Тот отмахнулся, выбил из потухшей трубки табак и направился к бане. После леса наипервейшее дело крепенько отстегать тело в парилке пахучим веником из берёзы. Митяйка поспешил следом за ним.
После баньки пили чай. На столе варенье всякое, мед, конфеты, шоколад. Митя чай хлебает, а сам на деда косится.
– Дедуль, а что там дальше было? О Тихоне и его детях расскажи.
Бабушка услышала, нахмурилась, а дед усмехнулся в усы.
– Пойдём спать на сеновал, там и расскажу.
На сеновале духмяное сено, слышно, как где-то в углу мыши шебаршатся. Митяйка вздыхает и просит продолжения.
Порфирий вполголоса размеренно рассказывает.

Отец на фронт ушёл, а вскоре и братья-погодки за ним последовали. И остались в избе Салмень да Мелаша. Ей на тот год двенадцать стукнуло.
Без мужской руки в доме тяжко, но они справлялись. И всё бы ничего, да пришла в беда, принёс почтальон осенью четыре похоронки. Салмень почернела от горя, а Мелаша только губки крепче сжала, да бровки нахмурила. В тот же день собралась на болото. Краюху хлеба взяла, кусок рыбы вяленой и ушла.
В глубине болот есть островок, на котором издревле росло дерево рогадай, в жизни нигде такого больше не видывал никто. Ветви у этого дерева похожи на рога, мхом покрыты, словно мягкая кожица оленьих рогов. Листочки мелкие, бледно-зелёные, редкие и запах у них резкий, дурманный. Вот туда и направилась девчоночка. Путь неблизкий, опасный, не всякому туда проход открывается. Но ей открылся, потому что сильное желание было у Мелаши.
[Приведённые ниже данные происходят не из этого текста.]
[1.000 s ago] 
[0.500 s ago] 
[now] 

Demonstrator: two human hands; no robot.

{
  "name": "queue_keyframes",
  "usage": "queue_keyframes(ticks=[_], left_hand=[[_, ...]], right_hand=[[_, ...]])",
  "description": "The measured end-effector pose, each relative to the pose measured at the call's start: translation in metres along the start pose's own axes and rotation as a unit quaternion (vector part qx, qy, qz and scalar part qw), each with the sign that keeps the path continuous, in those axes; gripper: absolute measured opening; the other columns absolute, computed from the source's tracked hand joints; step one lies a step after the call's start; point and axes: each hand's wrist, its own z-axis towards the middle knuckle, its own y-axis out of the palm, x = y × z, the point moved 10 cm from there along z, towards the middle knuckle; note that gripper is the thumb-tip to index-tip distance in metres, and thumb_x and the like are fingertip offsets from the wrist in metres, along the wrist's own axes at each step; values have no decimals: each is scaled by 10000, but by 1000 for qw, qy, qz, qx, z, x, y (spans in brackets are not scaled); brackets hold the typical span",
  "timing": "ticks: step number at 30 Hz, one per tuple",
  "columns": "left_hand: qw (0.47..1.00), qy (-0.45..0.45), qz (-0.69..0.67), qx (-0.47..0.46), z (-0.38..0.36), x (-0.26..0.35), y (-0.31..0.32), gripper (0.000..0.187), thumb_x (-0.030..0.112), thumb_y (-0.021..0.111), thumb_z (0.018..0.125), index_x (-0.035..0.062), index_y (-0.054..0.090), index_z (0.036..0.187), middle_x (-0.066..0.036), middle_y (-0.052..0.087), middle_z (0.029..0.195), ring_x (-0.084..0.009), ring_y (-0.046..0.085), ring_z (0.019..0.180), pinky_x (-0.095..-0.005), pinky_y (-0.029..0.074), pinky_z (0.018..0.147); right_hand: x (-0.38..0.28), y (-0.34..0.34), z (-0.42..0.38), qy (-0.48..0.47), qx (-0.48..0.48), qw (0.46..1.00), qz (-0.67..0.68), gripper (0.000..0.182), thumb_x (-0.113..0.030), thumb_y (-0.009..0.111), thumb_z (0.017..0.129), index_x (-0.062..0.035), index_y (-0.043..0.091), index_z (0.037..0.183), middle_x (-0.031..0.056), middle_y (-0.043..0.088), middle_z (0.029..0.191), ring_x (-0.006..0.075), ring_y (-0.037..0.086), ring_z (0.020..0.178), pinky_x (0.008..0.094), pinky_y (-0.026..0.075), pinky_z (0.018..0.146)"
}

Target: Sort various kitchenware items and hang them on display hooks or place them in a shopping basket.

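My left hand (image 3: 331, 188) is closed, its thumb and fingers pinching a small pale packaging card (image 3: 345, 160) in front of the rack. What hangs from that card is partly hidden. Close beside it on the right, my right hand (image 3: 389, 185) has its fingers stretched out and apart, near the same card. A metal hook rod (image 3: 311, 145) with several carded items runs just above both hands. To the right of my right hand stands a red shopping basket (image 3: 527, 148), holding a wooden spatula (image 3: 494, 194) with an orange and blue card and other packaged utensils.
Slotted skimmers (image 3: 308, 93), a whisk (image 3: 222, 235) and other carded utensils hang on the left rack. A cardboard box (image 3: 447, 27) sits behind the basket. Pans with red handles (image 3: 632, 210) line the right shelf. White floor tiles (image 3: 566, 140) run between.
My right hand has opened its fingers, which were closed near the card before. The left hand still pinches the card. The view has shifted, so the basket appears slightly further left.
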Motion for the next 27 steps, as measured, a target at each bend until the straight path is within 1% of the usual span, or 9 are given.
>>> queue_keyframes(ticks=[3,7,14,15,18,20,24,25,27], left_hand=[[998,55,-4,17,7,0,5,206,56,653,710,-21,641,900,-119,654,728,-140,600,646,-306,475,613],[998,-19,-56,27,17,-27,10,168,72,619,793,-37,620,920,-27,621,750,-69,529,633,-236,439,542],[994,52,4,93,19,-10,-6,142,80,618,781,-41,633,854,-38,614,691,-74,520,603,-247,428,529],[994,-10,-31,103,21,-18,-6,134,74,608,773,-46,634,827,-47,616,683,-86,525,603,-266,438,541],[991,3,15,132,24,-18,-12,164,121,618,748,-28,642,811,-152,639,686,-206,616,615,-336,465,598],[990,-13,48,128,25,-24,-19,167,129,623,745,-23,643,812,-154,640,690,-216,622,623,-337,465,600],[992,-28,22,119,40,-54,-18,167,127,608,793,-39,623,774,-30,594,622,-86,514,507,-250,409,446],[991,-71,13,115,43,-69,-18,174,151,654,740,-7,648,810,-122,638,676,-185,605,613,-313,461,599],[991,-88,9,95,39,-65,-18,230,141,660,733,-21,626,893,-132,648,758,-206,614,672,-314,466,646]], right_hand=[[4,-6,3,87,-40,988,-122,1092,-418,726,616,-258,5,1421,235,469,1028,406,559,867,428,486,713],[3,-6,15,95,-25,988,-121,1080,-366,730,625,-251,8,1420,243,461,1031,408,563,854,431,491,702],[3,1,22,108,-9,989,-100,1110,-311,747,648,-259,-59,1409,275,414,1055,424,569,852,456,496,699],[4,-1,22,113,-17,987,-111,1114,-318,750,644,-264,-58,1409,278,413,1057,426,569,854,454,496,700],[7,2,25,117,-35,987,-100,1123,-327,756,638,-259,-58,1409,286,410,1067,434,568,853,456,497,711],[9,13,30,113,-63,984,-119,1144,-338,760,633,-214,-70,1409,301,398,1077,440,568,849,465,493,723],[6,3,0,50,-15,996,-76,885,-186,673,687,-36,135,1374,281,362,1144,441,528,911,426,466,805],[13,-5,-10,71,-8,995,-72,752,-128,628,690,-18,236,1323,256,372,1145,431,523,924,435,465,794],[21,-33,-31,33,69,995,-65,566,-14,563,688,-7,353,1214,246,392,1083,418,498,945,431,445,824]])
Добралась к вечеру. Промокла вся от туманной влаги, ноги в болотной воде вымочила, но дошла. Рухнула под деревом в забытье и мнится ей, что по болоту идет, как посуху, дева красоты невиданной. Девчоночка не испугалась, хлеб да рыбу положила, поклонилась и просит о помощи. Знает, мол, она, что Эмульчин вхожа в мир мертвых, и может оттуда вернуть души.
Дева нахмурилась, постояла чуток, а потом истаяла вовсе. Очнулась Мелаша. Никого. То ли привиделось, то ли правда. Но еда исчезла. Стало быть, Эмульчин подношение приняла. Девочка клюкву поела, сухарик погрызла и стала ждать.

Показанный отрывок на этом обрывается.